I first met Tom Matthews in 1971 or 1972, when we both were on the outer fringe of a literary set which at that time had just discovered Paul Muldoon, yet another Ireland-centred Irish poet whom both Tom and I (uniquely not Ireland-centred Irish poets) soon came to despise.
We were both immediately attracted to each other. I saw Tom as a fellow non-joiner. I (always withdrawing rather than withdrawn) admired him for what I perceived to be his reclusivity and outsiderness: the 'guest in the guest room' of his
poem
. We were two 'Pessimysterians'.
He regarded me, I thought, with amused and affectionate tolerance. He used to visit me for a weekend once every four or six weeks, and we discussed poetry, novels, music, politics, and so on. He would occasionally bring recordings of classical music for me to listen to and keep. In thirty years I don't think ever saw him stripped to the waist - let alone naked.

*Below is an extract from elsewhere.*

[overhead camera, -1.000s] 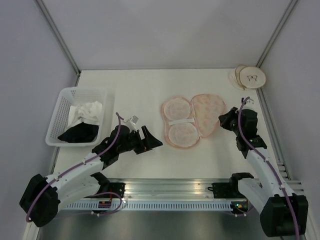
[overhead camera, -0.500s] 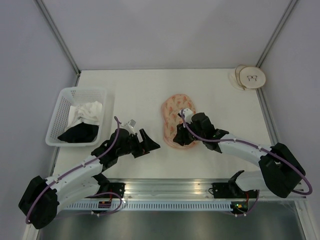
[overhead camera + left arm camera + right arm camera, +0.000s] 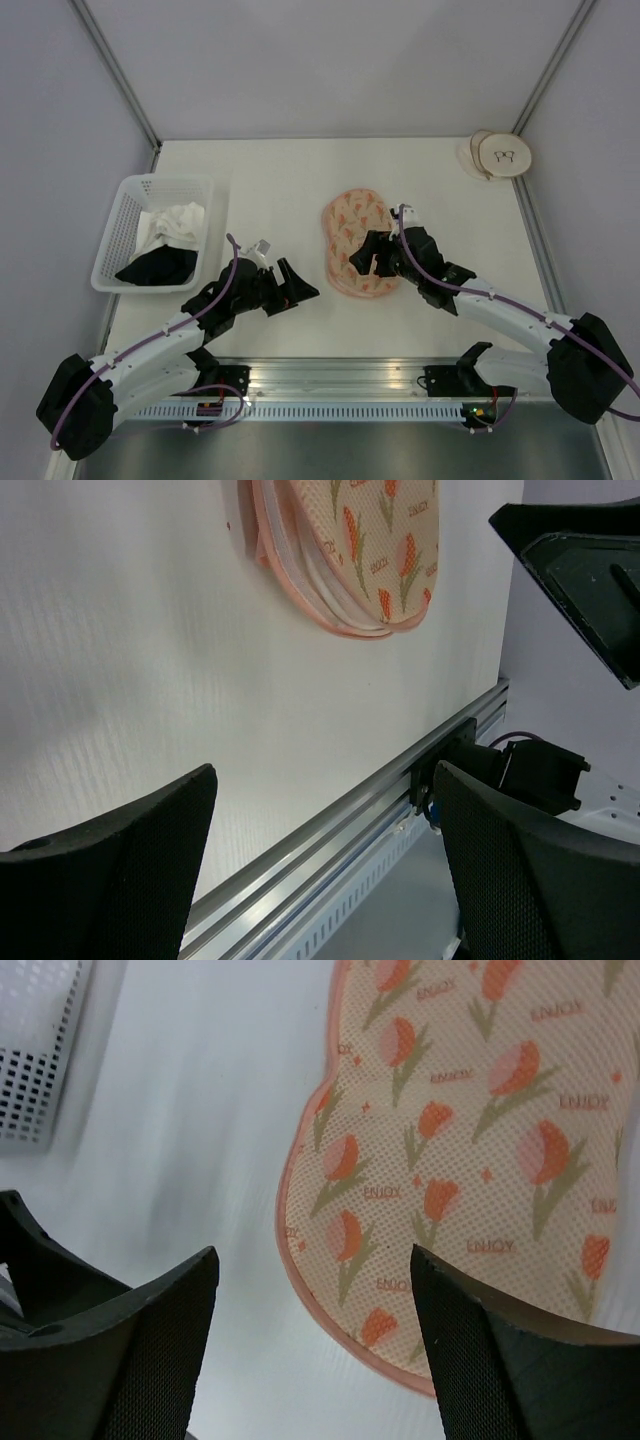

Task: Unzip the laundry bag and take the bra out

His mind was kept even more wrapped up. People regarded him as a very 'private' person - though my word would be self-occlusive. I knew almost nothing about him, even by 2003 when, after taking early retirement from
Ciments Lafarge
(formerly Blue Circle Cement), we spent a week together in an old shepherd's house by the river Aveyron in France - my idea of heaven. I knew he had a brother in the charming town of Guelph (Ontario), a sister in Belfast, another sister in Exeter, and a friend called Pauline who lived nearby though I did not know that he had known her for fourteen years and was her closest friend. I knew that Pauline, like myself, was keen to move out of the claustrophobic, arrogant anglosphere of the United Kingdom, because Tom enthusiastically participated on her behalf when I went looking at a couple of houses for sale in Quercy.
When I heard of his death from a massive heart attack while out running on New Year's Eve 2003, I was surprised. He had been a cross-country runner since his early teens. But his addiction to it in later years (despite a damaged knee) only further weakened a genetically-weak heart. Yet he thought that his portly brother-in-law (a doctor) would collapse before he did.
As I said, I had thought Tom almost as reclusive and misanthropic as myself, if less joyous in food and music (especially Indian classical and Chopin), dogs, paintings, wine (and marc), trees, rugs, spiders, megaliths and improvisation - though perhaps he was more appreciative of contemporary poetry in English. But neighbours said that he was rarely at his home in Stoke-on-Trent - what with his friendships, a walking-group, stammerers' support groups, and other activities that he never mentioned to me. I learned that his collection of craft ceramics (which I started 25 years ago) possibly rivals my own. He compartmentalised his life and the people in his life, keeping his friends apart from each other, and his family from his friends.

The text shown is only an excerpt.